Some of the key aspects of deploying an IPS for Ambient Assisted Living are related to choosing the right positioning technology while implementing the system in a passive, device-free, and unobtrusive way. This objective might require the use of an existing infrastructure, the deployment of a new one, the use of the so-called signals-of-opportunity, or even a combination of some of these techniques. Many of these techniques take advantage of the radio-frequency signals emitted by devices, whose position can be known or not, to estimate the user’s position from the perceived strength of these signals, the Received Signal Strength Indication (RSSI). RSSI is used to measure the relative quality of a received signal to a client device. The value read by a device is given on a logarithmic scale and can correspond to an instant reading or a mean of some consecutive readings, but each chipset manufacturer is free to define their own scale for this term. There are many kinds of devices and technologies that can be used for positioning purposes, such as Wi-Fi access points, Bluetooth beacons, Radio-Frequency Identification (RFID), or Ultra-Wide Band (UWB) devices [19]. The effectiveness of these techniques can be improved by leveraging the use of other sensors that are commonly present in wearable devices.

Beyond Wi-Fi or Bluetooth signals, the use of the Earth’s magnetic field to build an Indoor Positioning System has been explored in recent years in several research works. Man-made constructions cause disturbances that alter the magnetic field. These magnetic anomalies are location specific and temporally stable and can be leveraged to build an indoor positioning framework. In many works, this approach is combined with other sensors to enhance its performance. For example, in [20], the authors use the magnetic field along with opportunistic Wi-Fi signals to achieve a 90-percentile accuracy of 3.5 m for localization. The use of different deep learning architectures, such as deep neural networks (DNN) or convolutional neural networks (CNN), has also been proved to achieve good localization accuracy [2123].

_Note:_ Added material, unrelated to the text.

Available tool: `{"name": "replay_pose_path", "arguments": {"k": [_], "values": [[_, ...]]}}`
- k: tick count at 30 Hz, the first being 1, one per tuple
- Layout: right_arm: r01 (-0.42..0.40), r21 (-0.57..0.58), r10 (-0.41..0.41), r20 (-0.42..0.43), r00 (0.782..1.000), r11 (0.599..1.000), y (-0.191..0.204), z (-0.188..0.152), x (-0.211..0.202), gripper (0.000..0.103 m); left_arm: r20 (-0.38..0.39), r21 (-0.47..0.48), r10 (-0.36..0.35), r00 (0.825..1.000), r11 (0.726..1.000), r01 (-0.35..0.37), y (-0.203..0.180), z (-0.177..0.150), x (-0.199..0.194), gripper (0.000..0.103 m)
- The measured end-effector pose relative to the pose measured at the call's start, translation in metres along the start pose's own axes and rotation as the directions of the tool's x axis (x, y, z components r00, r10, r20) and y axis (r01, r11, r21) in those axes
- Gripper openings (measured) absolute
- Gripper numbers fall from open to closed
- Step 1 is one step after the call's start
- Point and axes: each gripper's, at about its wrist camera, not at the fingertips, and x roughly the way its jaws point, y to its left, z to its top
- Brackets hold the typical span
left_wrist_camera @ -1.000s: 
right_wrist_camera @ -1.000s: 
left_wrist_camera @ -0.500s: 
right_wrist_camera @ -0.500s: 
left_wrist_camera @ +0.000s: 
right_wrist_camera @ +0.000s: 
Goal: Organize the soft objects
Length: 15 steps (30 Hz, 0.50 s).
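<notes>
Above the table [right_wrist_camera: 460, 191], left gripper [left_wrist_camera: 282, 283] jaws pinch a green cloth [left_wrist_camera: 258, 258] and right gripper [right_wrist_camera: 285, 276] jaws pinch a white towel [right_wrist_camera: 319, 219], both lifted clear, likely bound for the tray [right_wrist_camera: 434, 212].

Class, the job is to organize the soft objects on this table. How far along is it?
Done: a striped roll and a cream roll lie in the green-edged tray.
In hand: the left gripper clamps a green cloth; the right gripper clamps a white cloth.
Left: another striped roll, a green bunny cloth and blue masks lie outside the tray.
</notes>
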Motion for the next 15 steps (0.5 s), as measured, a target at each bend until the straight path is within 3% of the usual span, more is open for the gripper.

Using inertial sensors’ data has been applied previously to solve diverse problems related to localization. In [24], the authors present a pedestrian dead reckoning tracking system that relies on two modules: a step counter and a stride length estimator. Although the reported results are good, their solution is based on a homogeneous walking, which cannot be assumed in some small indoor scenarios such as homes. Combining radio-frequency signals along with other sensors’ data has been implemented in several previous works. For example, Xie et al. [25] achieve good accuracy in large indoor buildings using magnetic field fingerprinting together with an augmented particle filter. The use of particle filters to fuse data from various sensors has been a common practice for indoor localization systems [26, 27], generally providing good results. In [28], the authors use magnetic field readings along with Wi-Fi to create a spatiotemporal signal fusion graph to identify crowd-flows in large indoor scenarios such as malls or airports. This technique can be applied to applications or services like advertisement and recommendation or urban-flow monitoring systems.

Techniques used for indoor location can be divided into three general categories: proximity, triangulation, and fingerprinting [29]:(i)Proximity methods compare the RSSI value from different transmitters and determine the position of the client assuming that the received signal with the highest value is from the closest access point. The accuracy is generally low and relates to the density of deployed beacons and its signal range.(ii)Triangulation methods use the geometric properties of triangles to determine the target location. When the position of at least three transmitters is known, the position of the mobile node can be estimated calculating its distance to each device. The difficulties come with the task of finding the right model for transforming RSSI to distance. Triangulation methods can be divided into two groups: lateration techniques such as Time-of-Arrival (ToA), Time-Difference-of-Arrival (TDoA), or Round-Trip-Travel-Time (RTTT), based on the measurement of the propagation time, and angulation techniques, such as Angle-of-Arrival (AoA), based on the angle of the arrival wave. These technologies are not available to inexpensive positioning infrastructures due to the need for antenna arrays or time synchronization [30].(iii)Fingerprinting methods assume that, for a given indoor environment, a signal mapping exists and that such map can be reconstructed measuring the RSSI signal at discrete locations of the mapped area. In the case of Wi-Fi fingerprinting, its main advantage relies on the fact that there already is an existing Wi-Fi infrastructure in the majority of urban areas. Therefore, the location of the user can be obtained without deploying any additional equipment. Obstacles, reflections, multipath interference, environmental changes, or device orientation are factors that affect the signal propagation [31] and can degrade the performance of IPS based on Wi-Fi fingerprinting.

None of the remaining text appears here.